Upon opening the guitar, i quickly found that the primary reason the sound quality was so bad was because of the way the voice was generated. the guitar's voice chip sent 8 digital parallel outputs to a shift-register/ resistor array, in some sort of external DAC(digital-to-analog converter) configuration. the digital outputs were also being sent to the keyer/programmer chip before being sent to the shift registers to be mixed. kind of seemed weird to me, but i guess it kind of made enough sense to move on. i tried to find some kind of envelope control for the guitar voice, but it seems that that was being generated digitally too. so that's why it sounds so terrible! well, there would be no 'cleaning-up' the sound here. instead i focused on that DAC business. mixing in the raw digital signals to the audio path made for some great distortion. i also thought it might be cool to send the digital signal through a PWM(pulse-width-modulator) circuit, as kind of a highpass filter. the PWM sounded great, but none of the combinations of the digital outputs and the analog output sounded very good together, so instead of making a mixer section for the 9 different output options, i just picked out the 6 most harmonic sounding digital signals and put them on a six-position selector switch. each of the six 'timbres' have unique harmonics. especially through the PWM circuit. on one end of the spectrum, the voice is loud and has rich harmonics that carry. on the other end of the spectrum the voice is total 'dial-up' noise. then there are four varying levels in between. 

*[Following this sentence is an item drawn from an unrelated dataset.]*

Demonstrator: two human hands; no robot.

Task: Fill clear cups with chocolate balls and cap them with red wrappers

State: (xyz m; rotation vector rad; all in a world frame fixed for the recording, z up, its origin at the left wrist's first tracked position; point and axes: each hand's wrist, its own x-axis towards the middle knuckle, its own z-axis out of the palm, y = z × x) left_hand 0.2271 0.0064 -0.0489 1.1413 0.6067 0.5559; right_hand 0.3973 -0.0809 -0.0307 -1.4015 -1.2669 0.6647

The guitar originally had three strummer paddle switches. to play the guitar, you would hold a note or chord on the fretboard, and strum the paddle switches like strings. when playing a single note, the three paddles all strum that same note. when playing a chord, the paddle switches play one note in the chord individually. i wanted to replace the strummer paddles with an LFO(low-frequency-oscillator), but i also wanted to maintain the chord strumming option, so i built a 3-step looper with a CD4017 chip to cycle through the notes sequentially. i added individual switches to the outputs of the CD4017, so that any or all triggers from the looper to the strummers could be turned on or off in any combination. i also added a big arcade switch to act as a manual trigger for the first string, or the root note of the chord. i may end up going back in and changing the manual trigger to the second string though. i later found out that string two is responsible for advancing the melody recorder in playback mode. more on that later.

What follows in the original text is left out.